There was a pause, and then, “Listen, kid, be good to your ma and take care of – cough – her. I love you, little ma….” He was cut off, the racket of the background radio filled my ears once more, and a sick feeling in my stomach told me what I had refused to believe before. Even so, I listened, searching for some hint, until I heard those final words “none alive” and I knew. I knew my pa, the greatest man to ever live, the hero of my heart, and the city, was gone….forever. I was never going to see him again, never ask him how he was doin’, never sit on his lap by the fireplace listening to his stories. And although the streets and radio was buzzing with noise, silence crashed upon my ears. I saw all, but heard nothing. How could this have happened?! Why had this happened?! Was it just a plane crash?
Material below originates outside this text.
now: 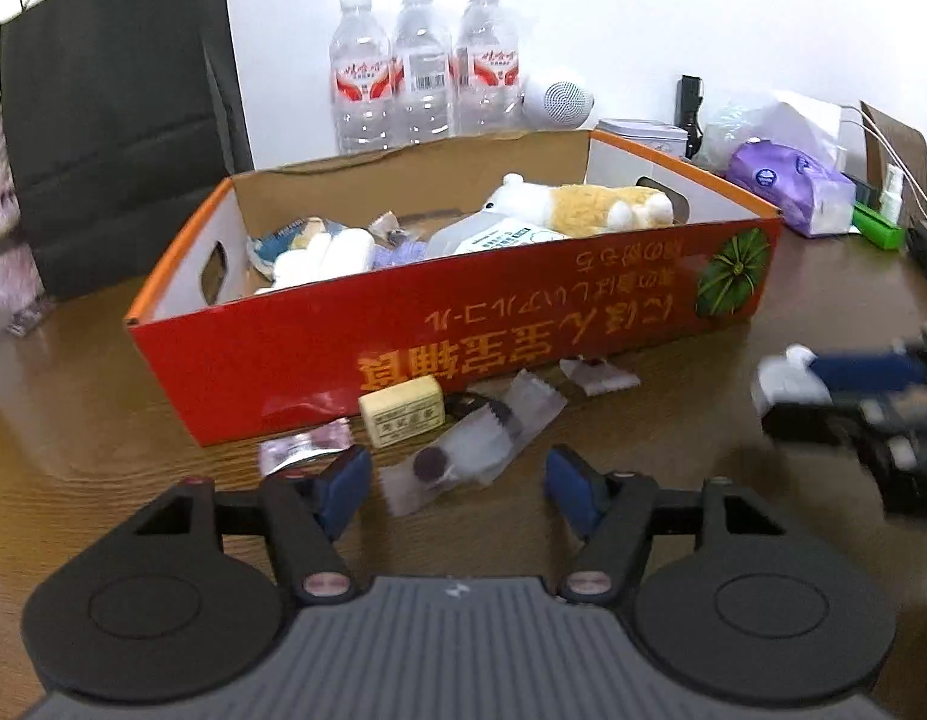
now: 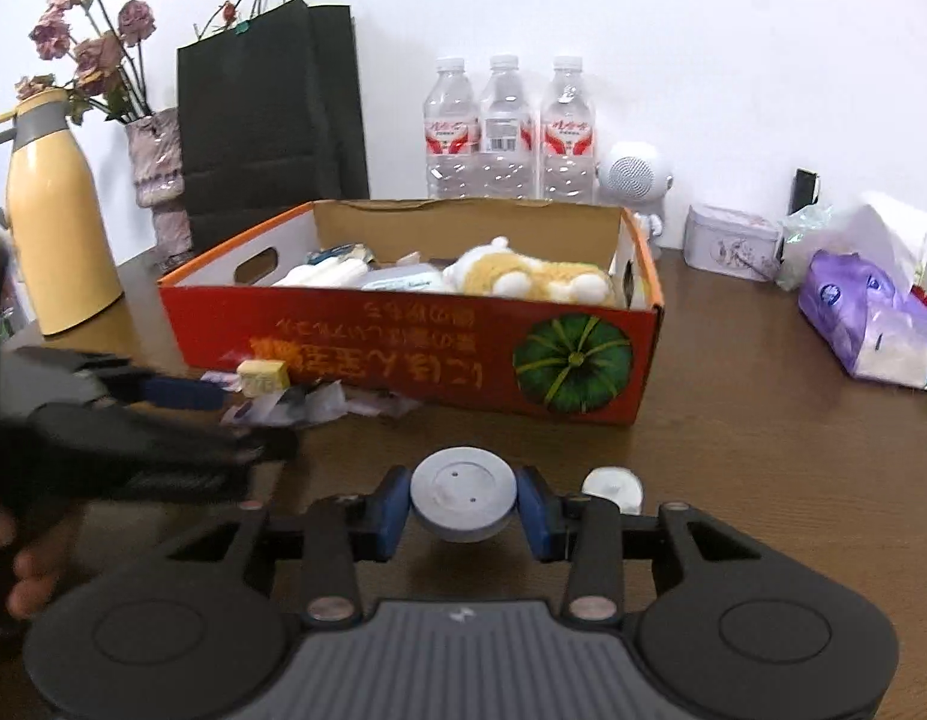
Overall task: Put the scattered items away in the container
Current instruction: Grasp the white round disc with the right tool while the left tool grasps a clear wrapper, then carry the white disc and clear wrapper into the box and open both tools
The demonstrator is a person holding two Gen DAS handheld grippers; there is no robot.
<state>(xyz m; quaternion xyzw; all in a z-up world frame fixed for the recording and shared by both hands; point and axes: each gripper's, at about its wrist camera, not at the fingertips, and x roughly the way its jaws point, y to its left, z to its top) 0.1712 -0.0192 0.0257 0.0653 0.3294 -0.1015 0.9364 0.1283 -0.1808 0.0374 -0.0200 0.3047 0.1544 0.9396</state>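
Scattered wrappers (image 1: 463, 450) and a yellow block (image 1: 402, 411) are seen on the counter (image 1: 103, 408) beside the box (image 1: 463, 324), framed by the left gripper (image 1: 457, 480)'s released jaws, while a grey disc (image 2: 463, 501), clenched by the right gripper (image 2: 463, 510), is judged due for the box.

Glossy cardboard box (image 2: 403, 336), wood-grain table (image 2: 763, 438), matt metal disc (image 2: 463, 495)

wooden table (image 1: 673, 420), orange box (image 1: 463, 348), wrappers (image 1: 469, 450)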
Could this have been on purpose?! How could those seemingly indestructible buildings have both collapsed, simply because of plane crashes? Had someone purposely taken my father from me? I saw the burnt, blackened people being treated with first-aid, I saw the weeping men and women holding the limp, lifeless bodies of their loved ones, saw their gaping, wailing mouths, screaming their pain to the world. And the hate and anger, the fury that came over me was enough to knock the breath out of me. I was so mad at those wailing, screaming people! Who did they think they were that they should mourn?! They had simply lost a loved one; I had lost my world, my center, my everything. It was that moment that I wiped the tears streaming down my face away, hardened my heart, and swore never to cry again, never to love so deeply and openly, and to never return to that spot, that street, that place. That was the day that I grew up, the day I became a man.